TASK OBJECTIVE:
Check every line of the material below, and show those that contain "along".
--- --- ---
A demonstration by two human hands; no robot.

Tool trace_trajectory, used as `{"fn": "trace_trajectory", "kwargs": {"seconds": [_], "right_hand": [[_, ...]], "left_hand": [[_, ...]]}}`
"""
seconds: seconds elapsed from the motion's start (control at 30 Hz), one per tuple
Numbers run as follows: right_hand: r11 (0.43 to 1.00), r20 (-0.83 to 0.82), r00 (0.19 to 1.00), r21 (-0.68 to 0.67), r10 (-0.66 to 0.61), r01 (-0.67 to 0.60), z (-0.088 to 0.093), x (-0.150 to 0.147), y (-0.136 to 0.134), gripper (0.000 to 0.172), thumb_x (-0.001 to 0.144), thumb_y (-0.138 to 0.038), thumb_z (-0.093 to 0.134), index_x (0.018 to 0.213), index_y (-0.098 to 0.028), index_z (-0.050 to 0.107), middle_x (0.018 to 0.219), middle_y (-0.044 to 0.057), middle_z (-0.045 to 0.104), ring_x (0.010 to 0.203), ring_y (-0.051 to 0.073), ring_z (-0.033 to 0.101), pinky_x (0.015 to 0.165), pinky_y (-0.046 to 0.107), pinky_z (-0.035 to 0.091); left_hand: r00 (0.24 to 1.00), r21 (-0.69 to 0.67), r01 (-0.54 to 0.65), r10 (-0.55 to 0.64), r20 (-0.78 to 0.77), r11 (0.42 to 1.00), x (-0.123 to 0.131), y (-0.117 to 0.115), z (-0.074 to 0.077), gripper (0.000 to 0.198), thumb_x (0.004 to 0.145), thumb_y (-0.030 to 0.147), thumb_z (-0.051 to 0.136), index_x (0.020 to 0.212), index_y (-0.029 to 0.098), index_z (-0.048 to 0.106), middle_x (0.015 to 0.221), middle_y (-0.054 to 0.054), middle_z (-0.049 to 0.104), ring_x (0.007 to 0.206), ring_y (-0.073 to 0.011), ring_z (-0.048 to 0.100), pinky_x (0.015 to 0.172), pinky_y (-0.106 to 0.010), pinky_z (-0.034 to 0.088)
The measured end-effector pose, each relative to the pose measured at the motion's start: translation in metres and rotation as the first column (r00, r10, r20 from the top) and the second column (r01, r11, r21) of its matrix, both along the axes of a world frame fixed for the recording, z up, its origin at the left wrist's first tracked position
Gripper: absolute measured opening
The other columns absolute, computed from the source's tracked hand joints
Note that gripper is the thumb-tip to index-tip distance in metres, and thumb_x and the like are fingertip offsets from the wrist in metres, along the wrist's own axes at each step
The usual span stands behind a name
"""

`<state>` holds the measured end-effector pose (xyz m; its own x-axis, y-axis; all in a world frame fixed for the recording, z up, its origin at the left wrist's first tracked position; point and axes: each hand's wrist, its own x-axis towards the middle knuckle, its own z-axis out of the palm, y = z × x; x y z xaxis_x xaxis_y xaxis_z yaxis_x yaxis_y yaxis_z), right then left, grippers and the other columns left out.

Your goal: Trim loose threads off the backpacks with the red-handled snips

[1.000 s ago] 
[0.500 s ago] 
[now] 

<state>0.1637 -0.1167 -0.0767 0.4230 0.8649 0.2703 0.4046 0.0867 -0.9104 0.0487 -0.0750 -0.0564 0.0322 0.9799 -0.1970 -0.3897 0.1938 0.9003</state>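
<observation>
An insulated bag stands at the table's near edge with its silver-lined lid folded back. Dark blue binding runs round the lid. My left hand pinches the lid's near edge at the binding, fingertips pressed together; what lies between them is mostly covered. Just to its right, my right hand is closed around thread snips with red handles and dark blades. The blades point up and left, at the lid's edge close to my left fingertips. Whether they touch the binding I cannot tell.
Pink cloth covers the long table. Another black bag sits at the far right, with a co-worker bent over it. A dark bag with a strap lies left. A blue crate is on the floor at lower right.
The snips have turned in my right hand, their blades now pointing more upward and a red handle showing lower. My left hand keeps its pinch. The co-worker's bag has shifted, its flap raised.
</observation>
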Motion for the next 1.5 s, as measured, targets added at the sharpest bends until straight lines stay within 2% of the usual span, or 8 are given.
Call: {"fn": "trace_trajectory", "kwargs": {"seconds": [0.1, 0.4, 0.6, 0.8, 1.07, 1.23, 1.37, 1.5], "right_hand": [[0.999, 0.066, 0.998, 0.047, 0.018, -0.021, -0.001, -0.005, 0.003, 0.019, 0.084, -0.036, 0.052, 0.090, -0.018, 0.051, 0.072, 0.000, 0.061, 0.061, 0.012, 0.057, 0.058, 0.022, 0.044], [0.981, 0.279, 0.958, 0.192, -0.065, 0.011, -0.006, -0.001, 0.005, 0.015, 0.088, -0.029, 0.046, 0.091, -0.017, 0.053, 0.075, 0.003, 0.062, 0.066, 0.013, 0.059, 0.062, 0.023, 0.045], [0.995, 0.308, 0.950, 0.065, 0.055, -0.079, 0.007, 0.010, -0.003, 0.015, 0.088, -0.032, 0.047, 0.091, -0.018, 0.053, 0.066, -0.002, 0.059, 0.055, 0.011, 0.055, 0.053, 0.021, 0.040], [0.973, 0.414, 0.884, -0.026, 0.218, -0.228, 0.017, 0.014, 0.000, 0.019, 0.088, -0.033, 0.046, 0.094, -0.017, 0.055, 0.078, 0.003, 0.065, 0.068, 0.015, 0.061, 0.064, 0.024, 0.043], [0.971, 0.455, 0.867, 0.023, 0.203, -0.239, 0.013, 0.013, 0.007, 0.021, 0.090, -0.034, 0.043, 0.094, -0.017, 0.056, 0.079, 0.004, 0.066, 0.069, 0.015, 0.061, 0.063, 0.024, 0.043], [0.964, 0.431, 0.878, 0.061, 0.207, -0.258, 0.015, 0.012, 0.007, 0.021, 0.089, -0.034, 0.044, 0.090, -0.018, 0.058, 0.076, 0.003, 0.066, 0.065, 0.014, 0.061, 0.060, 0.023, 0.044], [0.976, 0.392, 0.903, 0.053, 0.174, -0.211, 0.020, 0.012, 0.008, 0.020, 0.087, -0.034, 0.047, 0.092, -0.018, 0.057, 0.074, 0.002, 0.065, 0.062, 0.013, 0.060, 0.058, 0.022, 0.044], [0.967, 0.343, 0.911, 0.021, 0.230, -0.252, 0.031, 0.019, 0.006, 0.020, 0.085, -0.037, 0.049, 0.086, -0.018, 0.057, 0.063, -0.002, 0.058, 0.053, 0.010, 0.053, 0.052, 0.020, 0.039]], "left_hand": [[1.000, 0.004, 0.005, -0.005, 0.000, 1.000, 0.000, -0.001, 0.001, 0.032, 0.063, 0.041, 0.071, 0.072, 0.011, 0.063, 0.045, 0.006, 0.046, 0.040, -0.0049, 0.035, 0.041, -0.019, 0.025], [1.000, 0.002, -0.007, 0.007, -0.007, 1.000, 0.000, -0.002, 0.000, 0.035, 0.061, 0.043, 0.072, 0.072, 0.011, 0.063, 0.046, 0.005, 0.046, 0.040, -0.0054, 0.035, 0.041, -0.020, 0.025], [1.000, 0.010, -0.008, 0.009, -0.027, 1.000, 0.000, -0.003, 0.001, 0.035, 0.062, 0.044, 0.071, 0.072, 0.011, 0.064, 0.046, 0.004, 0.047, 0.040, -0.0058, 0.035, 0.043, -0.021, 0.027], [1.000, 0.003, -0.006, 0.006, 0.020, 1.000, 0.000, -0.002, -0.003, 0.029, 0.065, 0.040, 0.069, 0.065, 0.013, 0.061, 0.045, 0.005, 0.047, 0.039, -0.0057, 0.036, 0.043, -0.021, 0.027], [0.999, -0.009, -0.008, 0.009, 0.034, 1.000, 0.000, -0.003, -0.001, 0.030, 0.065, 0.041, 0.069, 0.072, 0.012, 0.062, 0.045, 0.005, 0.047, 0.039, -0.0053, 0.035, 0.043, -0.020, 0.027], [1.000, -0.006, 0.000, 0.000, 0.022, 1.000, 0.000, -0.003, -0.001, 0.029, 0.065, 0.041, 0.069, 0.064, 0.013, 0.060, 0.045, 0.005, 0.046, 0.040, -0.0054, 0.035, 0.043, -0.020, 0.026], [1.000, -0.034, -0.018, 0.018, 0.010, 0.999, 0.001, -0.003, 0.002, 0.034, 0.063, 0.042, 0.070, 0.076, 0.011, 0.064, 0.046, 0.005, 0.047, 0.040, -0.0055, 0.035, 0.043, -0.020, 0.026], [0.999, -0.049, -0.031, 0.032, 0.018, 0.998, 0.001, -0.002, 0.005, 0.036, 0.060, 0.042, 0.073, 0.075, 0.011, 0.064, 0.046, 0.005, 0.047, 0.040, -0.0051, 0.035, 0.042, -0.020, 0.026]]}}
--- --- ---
EXERCISE RESULT:
The measured end-effector pose, each relative to the pose measured at the motion's start: translation in metres and rotation as the first column (r00, r10, r20 from the top) and the second column (r01, r11, r21) of its matrix, both along the axes of a world frame fixed for the recording, z up, its origin at the left wrist's first tracked position
Note that gripper is the thumb-tip to index-tip distance in metres, and thumb_x and the like are fingertip offsets from the wrist in metres, along the wrist's own axes at each step

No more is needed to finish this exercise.